ИЗ ИСТОРИЧЕСКИХ ДОКУМЕНТОВ

Я нашел тогда всю публику московскую, занимающуюся разговорами о имеющем быть вскоре уличном маскараде. Как зрелище сие было совсем новое, необыкновенное и никогда, не только в России, но и нигде небывалое, то все дожидались того с великою нетерпеливостью. Новой нашей императрице угодно было позабавить себя и всю московскую публику сим необыкновенным и сколько, с одной стороны, великолепным, столько, с другой стороны, весьма замысловатым и крайне приятным и забавным зрелищем.

Маскарад имел собственною целию своею осмеяние всех обыкновеннейших между людьми пороков, а особливо мздоимных судей, игроков, мотов, пьяниц и распутных, и торжество над ними наук и добродетели: почему и назван он был «Торжествующей Минервой». И процессия была велика и предлинная: везены были многие и разного рода колесницы и повозки, отчасти на огромных санях, отчасти на колесах, с сидящими на них многими и разным образом одетыми и что-нибудь особое представляющими людьми, и поющими приличные и для каждого предмета нарочно сочиненные сатирические песни. Перед каждою такою раскрашенною, распещренною и раззолоченною повозкою, везомою множеством лошадей, шли особые хоры, где разного рода музыкантов, где разнообразно наряженных людей, поющих громогласно другие веселые и забавные особого рода стихотворения; а инде шли преогромные великаны, в инде удивительные карлы. И все сие распоряжено было так хорошо, украшено так великолепно и богато, и все песни и стихотворения петы были такими приятными голосами, что не инако как с крайним удовольствием на все то смотреть было можно.

Как шествие всей этой удивительной процессии простиралось из Немецкой слободы по многим большим улицам, то стечение народа, желавшего сие видеть, было превеликое. Все те улицы, по которым имела она свое шествие, напичканы были великим множеством людей всякого рода; и не только все окна домов наполнены были зрителями благородными, но и все промежутки между оными установлены были многими тысячами людей, стоявших на сделанных нарочно для того подле домов и заборов подмостках. Словом, вся Москва обратилась и собралась на край оной, где простиралось сие маскарадное шествие…
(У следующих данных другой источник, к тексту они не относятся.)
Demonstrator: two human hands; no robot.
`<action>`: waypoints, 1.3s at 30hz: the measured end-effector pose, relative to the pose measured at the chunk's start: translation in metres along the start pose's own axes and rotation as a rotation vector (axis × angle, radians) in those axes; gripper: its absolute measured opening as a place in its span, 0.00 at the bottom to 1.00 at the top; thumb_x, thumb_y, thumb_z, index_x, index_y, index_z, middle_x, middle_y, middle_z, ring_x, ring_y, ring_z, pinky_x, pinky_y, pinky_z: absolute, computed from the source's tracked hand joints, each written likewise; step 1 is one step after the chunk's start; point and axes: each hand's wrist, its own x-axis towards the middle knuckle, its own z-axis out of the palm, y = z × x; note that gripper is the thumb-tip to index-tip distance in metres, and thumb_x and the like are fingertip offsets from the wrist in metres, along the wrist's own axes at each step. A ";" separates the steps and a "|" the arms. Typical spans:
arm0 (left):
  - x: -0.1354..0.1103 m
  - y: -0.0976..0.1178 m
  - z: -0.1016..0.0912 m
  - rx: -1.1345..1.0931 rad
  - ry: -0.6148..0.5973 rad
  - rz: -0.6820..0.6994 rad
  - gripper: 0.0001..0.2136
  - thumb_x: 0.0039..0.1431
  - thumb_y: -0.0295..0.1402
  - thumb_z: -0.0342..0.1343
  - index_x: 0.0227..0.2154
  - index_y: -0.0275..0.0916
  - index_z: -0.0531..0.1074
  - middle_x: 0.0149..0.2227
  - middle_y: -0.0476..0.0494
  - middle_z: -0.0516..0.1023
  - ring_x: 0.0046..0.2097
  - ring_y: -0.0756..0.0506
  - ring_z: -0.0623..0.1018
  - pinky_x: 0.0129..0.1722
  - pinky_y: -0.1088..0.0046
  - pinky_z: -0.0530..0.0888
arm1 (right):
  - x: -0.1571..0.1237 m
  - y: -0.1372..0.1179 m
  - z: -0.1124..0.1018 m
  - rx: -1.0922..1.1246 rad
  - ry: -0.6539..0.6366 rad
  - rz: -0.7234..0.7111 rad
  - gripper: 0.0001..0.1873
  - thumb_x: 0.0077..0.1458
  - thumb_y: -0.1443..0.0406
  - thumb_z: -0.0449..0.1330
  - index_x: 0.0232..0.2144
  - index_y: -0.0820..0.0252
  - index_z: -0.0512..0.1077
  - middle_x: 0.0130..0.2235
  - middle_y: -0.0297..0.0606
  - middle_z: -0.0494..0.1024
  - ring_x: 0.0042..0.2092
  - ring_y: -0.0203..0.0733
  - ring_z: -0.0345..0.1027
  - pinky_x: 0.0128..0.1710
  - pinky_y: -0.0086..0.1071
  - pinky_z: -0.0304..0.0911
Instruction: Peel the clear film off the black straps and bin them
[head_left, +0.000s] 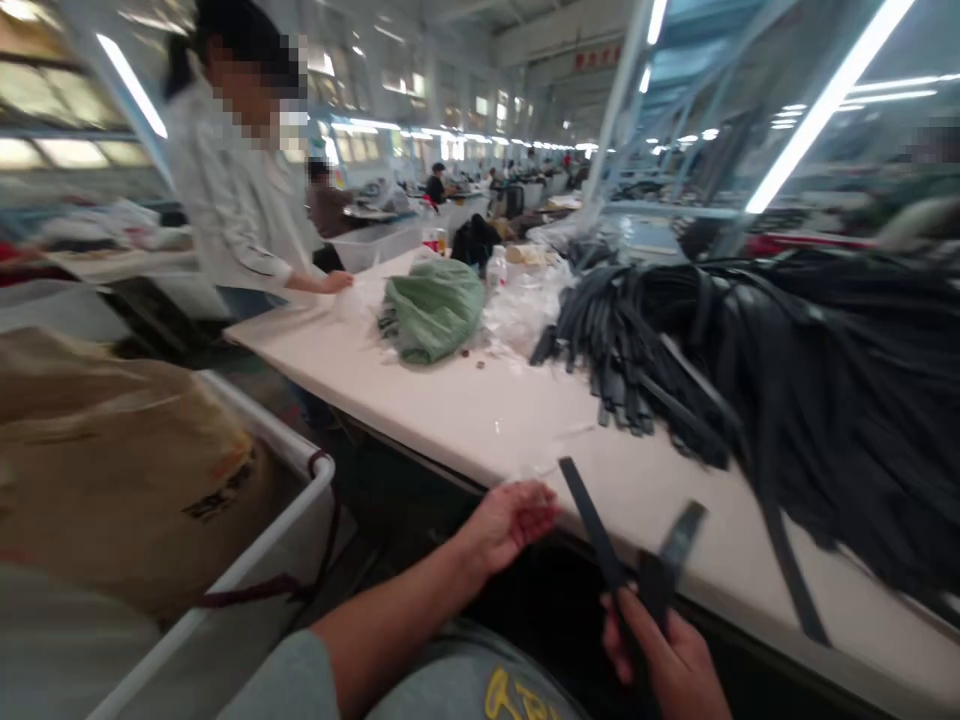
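Note:
My right hand (667, 660) is at the bottom right, closed around two dark fabric strips (600, 530) that stick up and fan apart over the table edge. My left hand (510, 520) hovers palm up at the near edge of the white table (465, 410), fingers loosely curled and apart, holding nothing. A large heap of the same dark strips (787, 380) covers the right side of the table, with one strip (787, 560) hanging toward the front edge.
A green bag (435, 310) and clear plastic wrappings (525, 300) lie farther back on the table. A person in a white shirt (240, 200) stands at the far left corner, hand on the table. A white cart (247, 560) with a brown sack (120, 460) stands at left.

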 end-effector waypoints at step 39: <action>-0.017 0.039 0.025 -0.098 0.096 0.013 0.05 0.62 0.30 0.58 0.38 0.33 0.74 0.31 0.44 0.81 0.29 0.49 0.81 0.30 0.76 0.79 | -0.033 0.003 0.009 -0.025 -0.189 -0.184 0.24 0.63 0.49 0.51 0.31 0.63 0.72 0.24 0.34 0.72 0.21 0.34 0.64 0.22 0.27 0.59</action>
А как по счастию случилось на этот раз и погода самая умная, то есть серая, тихая и умеренная, и не было ни тепло, ни холодно слишком, то и было мне смотреть очень хорошо.

«Жизнь и приключения Андрея Болотова. 1738–1793». Год 1763

МОСКВА Дом князя Никиты Трубецкого Князь Н. Ю. Трубецкой, М. М. Херасков

— Батюшка, Никита Юрьевич, неужто правда?!

— О какой правде говорить благоволишь, Михайла Петрович? Где ты, братец мой, правду увидел?

— Неужто уволила вас императрица? После таких-то торжеств?

— Что тебе отвечать. Высочайшею ее императорского величества милостию уволен я, князь Никита Трубецкой, как от воинской, так и от гражданской службы вечно. Так-то!

— Одного в толк не возьму, если неудовольствие какое со стороны государыни было, никому же ее величество его не высказывала. Бецкой и тот ничего не знал. А трудов-то, трудов что положено было!

— О том, кроме нас с тобой, Михайла, никто никогда и не вспомнит. Впрочем, стихи твои преотличные назовут, может, Сумарокова помянут. Глядишь, и Федора Волкова при случае назовут, а великого маршала…

— Батюшка, подумать только, над чем вы надзирание имели! Какое бы там «Торжество Минервы» состоялось, кабы не двести колесниц преогромных.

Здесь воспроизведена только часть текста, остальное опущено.